A health insurance plan typically covers most costs related to diagnosing and treatment of cervical cancer. However, the same may vary from policy to policy and insurer to insurer.
Hence, policyholders must read the insurance contract carefully before buying the plan.
Here's a general overview of what typically is covered and isn’t covered under a health insurance plan:
Covered:
Hospitalisation
If someone has certain symptoms like unusual bleeding, pain, or discharge from the cervix, and the doctor may want to perform a few tests like a pelvic exam or cervical cytology, the same is covered.
"If they recommend a biopsy and hospital stay, the same will typically be covered by the insurer. Chemotherapy or radiotherapy, if needed, is also covered under the policy. Screening, tests, medicines, and immunotherapy appointments pre- and post-hospitalization are covered as well," Nandakumar said.
This also includes surgery, radiation, chemo, and targeted therapy.
Additionally, prescription medications used in the treatment of cervical cancer, hospitalisation costs for intensive treatments, and follow-up care are also commonly covered under health insurance plans.
"This includes coverage for oral chemotherapy drugs, pain management medications, and supportive care drugs, as well as hospitalisation costs, such as room and boarding, medical supplies, and associated services, and follow-up care services such as doctor visits, lab tests, imaging studies, and other services for monitoring and managing side effects based on the insurance plan chosen by the individuals," Nandakumar said.
Outpatient department (OPD) treatment
If the policy covers OPD expenses, it means that screening consultations, diagnostic tests like colposcopy, and oral medications can be covered.
Health checkup
If the policy only covers health checkup expenses, it means that screening diagnostic tests like the pap test, and visual inspection with acetic acid (VIA), as well as consultations, will be covered.
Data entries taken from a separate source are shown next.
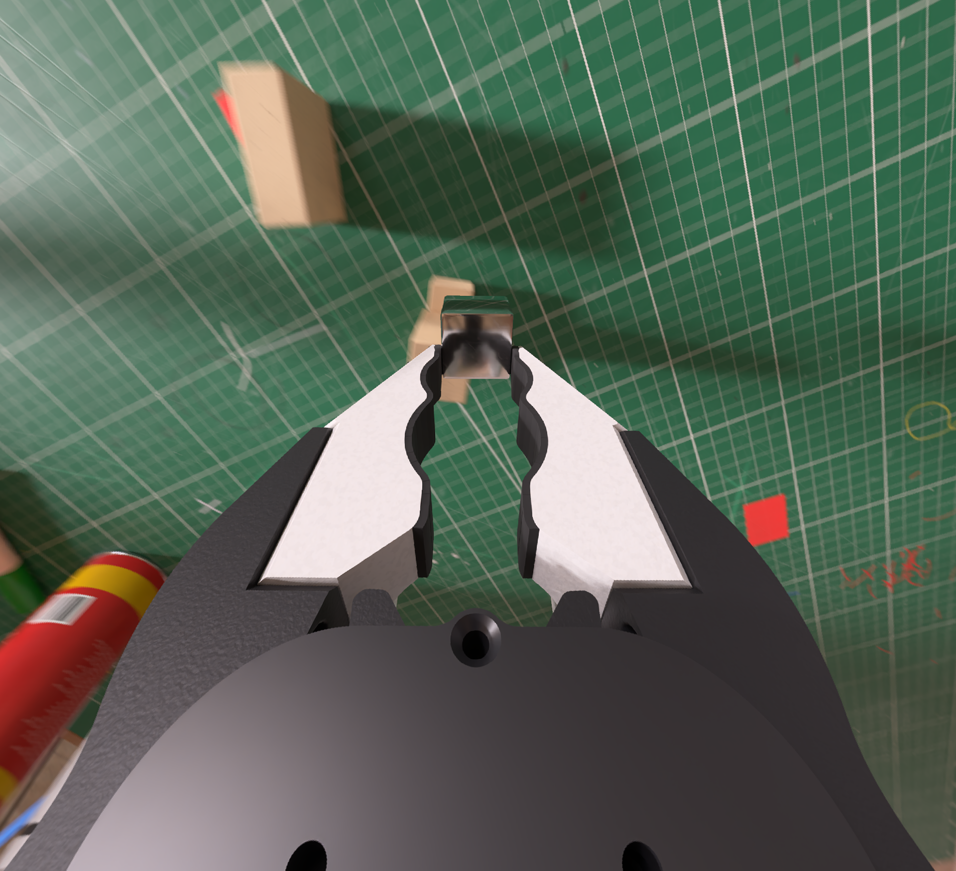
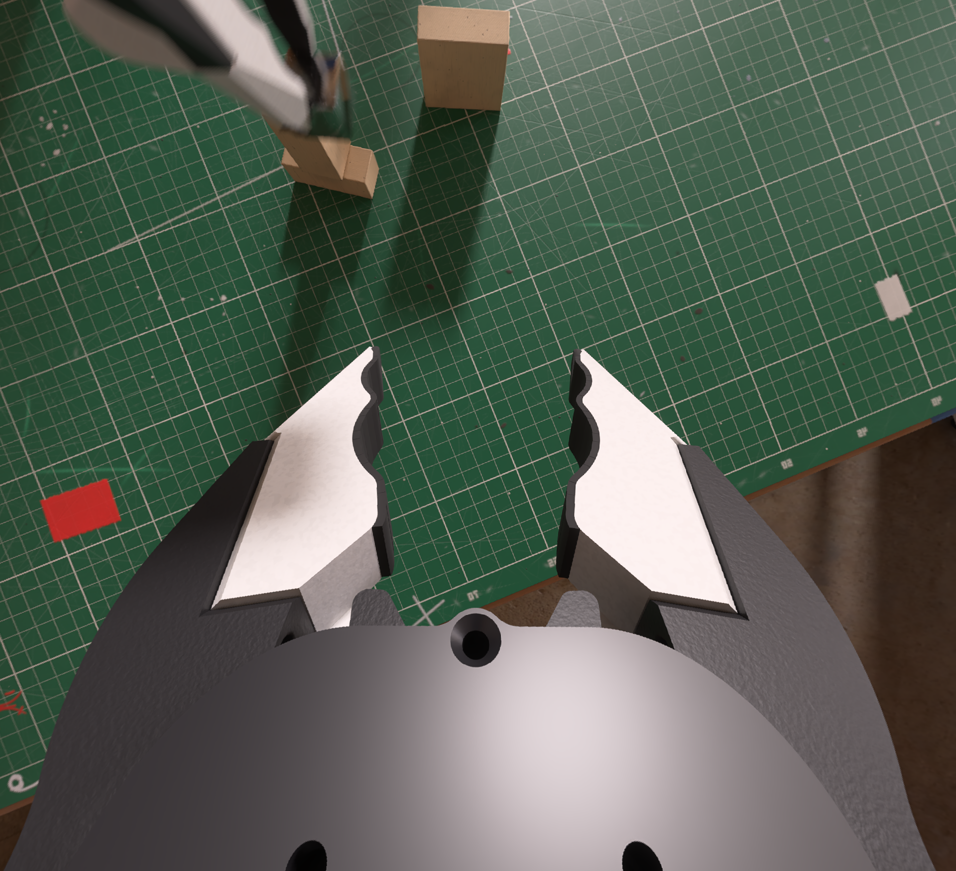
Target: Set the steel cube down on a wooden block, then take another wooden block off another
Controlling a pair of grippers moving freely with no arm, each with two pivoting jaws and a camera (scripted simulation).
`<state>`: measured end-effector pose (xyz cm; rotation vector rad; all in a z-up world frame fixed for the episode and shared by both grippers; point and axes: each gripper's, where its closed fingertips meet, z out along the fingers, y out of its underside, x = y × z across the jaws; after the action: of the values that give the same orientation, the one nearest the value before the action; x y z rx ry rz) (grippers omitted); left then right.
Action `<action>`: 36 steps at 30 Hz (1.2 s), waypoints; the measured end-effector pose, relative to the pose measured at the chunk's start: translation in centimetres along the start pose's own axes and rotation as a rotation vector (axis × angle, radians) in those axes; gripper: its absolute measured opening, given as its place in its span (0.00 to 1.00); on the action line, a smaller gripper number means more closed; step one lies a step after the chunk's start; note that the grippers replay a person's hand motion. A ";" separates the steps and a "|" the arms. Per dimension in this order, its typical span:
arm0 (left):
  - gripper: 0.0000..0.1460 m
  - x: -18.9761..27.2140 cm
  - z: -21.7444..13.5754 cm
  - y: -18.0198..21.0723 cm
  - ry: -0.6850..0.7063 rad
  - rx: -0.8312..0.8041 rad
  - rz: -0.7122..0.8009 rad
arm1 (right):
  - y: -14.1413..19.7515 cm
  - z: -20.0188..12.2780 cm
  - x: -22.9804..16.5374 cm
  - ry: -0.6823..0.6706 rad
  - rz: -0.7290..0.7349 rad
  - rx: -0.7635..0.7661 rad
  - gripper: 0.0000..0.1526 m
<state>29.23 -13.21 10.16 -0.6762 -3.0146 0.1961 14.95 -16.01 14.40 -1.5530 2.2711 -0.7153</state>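
Note:
My left gripper is shut on the shiny steel cube and holds it just above a small stack of wooden blocks. In the right wrist view the left gripper comes in from the upper left with the steel cube over the same small wooden blocks, one lying across another. A larger wooden block stands upright to their right; it also shows in the left wrist view. My right gripper is open and empty, above the green mat well short of the blocks.
A green cutting mat covers the table. Red patches lie on the mat. A red and yellow can lies at the lower left of the left wrist view. The mat's edge and brown tabletop are at the lower right.

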 end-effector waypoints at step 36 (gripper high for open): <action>0.33 -2.5 1.5 2.6 -0.176 -0.131 0.210 | 0.7 0.4 1.2 0.002 0.046 -0.018 0.47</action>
<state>32.50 -12.15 8.29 -1.0411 -3.1396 0.0688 14.23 -16.99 13.72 -1.5038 2.3130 -0.6866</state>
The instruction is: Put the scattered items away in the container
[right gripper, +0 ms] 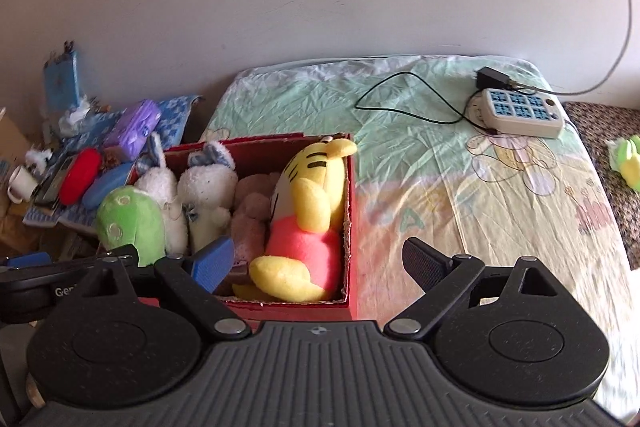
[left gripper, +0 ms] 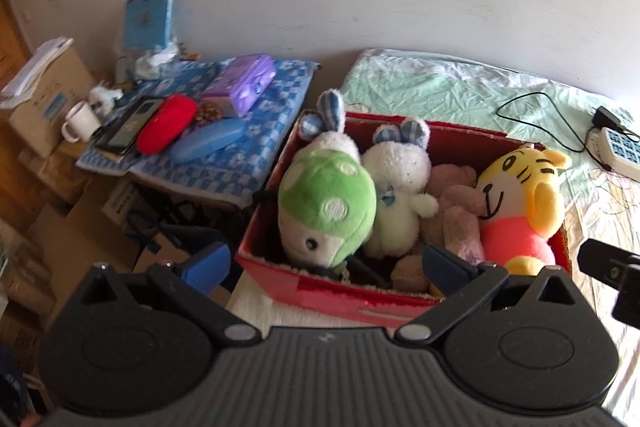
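Box (left gripper: 320, 287), red cardboard, sits on the bed (left gripper: 460, 95) at its left edge, directly ahead of both grippers and full of plush toys. Left gripper (left gripper: 326, 261) hangs above the box's near wall, jaws spread wide, nothing between them; its blue left pad is outside the box over the floor gap, its right pad over the box interior. Right gripper (right gripper: 320, 263) is likewise spread and empty, left pad over the box's near edge, right pad over bare sheet to the right of the box. Inside the box, left to right: green toy (left gripper: 326, 203) lying nose toward the near wall, two white rabbits (left gripper: 400, 195) with blue checked ears leaning against the far wall, a pale pink plush (left gripper: 456, 211) low in the middle, and a yellow tiger (left gripper: 520, 195) in a pink shirt against the right wall, feet toward the near wall. Beyond the box the sheet carries a black cable (right gripper: 408, 99), a black adapter (right gripper: 492, 77) and a white power strip (right gripper: 520, 113), well apart from the box. Left of the bed, a side table under blue checked cloth (left gripper: 224, 163) holds a red case (left gripper: 166, 123), blue case (left gripper: 208, 145), purple pack (left gripper: 244, 83), tablet (left gripper: 128, 125) and white mug (left gripper: 82, 121). At the far right edge of the right wrist view, a green-yellow item (right gripper: 628, 163) lies on a dark patterned surface beside the bed.
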The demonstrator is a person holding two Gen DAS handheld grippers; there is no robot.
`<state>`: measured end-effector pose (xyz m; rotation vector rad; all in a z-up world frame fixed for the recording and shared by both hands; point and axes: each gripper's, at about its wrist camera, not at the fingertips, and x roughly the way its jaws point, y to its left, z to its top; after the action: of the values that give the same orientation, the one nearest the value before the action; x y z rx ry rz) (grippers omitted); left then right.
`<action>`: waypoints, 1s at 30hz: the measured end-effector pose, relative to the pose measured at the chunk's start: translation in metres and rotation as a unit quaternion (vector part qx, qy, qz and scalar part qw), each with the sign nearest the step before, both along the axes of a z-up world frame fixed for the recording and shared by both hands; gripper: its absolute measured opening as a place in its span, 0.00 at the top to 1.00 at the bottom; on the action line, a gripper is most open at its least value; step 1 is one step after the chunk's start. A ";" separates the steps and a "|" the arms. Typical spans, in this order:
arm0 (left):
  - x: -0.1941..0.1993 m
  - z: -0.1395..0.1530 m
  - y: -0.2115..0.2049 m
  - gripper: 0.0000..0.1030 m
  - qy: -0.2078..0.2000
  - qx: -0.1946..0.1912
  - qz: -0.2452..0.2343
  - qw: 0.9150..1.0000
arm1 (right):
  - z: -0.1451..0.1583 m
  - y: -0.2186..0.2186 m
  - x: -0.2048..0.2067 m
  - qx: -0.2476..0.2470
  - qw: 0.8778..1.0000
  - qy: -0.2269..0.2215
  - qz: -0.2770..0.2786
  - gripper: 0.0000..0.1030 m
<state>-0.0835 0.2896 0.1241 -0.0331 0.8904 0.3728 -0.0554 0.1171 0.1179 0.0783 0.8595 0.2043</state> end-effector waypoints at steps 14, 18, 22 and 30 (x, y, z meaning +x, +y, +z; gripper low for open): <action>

However, medicine, biopsies, treatment plans, chemotherapy, and radiotherapy won't be included because health checkups are for preventive measures.
What's not covered?
Some insurance plans may not cover the costs of treatments that are considered experimental or investigational, meaning they have not been proven effective or approved by the insurance company.
"If the policy is an individual policy and not associated with the group there will be a waiting period and the duration of the disease's existence will decide the claim decision. If the ailment is pre-existing, the same will not get covered up till the PED waiting period is over," Nandakumar said.
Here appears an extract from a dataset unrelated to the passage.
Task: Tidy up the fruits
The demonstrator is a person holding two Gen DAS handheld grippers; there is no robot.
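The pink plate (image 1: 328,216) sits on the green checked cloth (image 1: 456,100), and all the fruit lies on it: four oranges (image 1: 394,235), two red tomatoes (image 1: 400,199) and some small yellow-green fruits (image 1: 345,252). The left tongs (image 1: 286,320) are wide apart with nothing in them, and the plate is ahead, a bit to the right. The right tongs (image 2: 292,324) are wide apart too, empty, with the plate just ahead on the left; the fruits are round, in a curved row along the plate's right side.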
If someone has a group policy from the employer and it covers pre-existing diseases without any waiting periods, then there will be no exclusions and the same will be covered as per hospitalisation coverage or OPD coverage or health checkup coverage criteria as per the policy terms.
It's also important to note that while insurance primarily covers medical expenses related to cervical cancer, non-medical expenses such as transportation, home care, and some of the alternative therapies may not be covered.
"Insurance typically does not cover cosmetic procedures, such as reconstructive surgery if not associated with the cancer and are not deemed medically necessary for the treatment of cervical cancer. Lastly, insurance may not cover services that are not deemed medically necessary or appropriate for the specific diagnosis and treatment plan established by healthcare providers," Nandakumar said.
Prevention of cervical cancer vaccine is typically not covered by most insurers as vaccination comes under the ambit of prevention.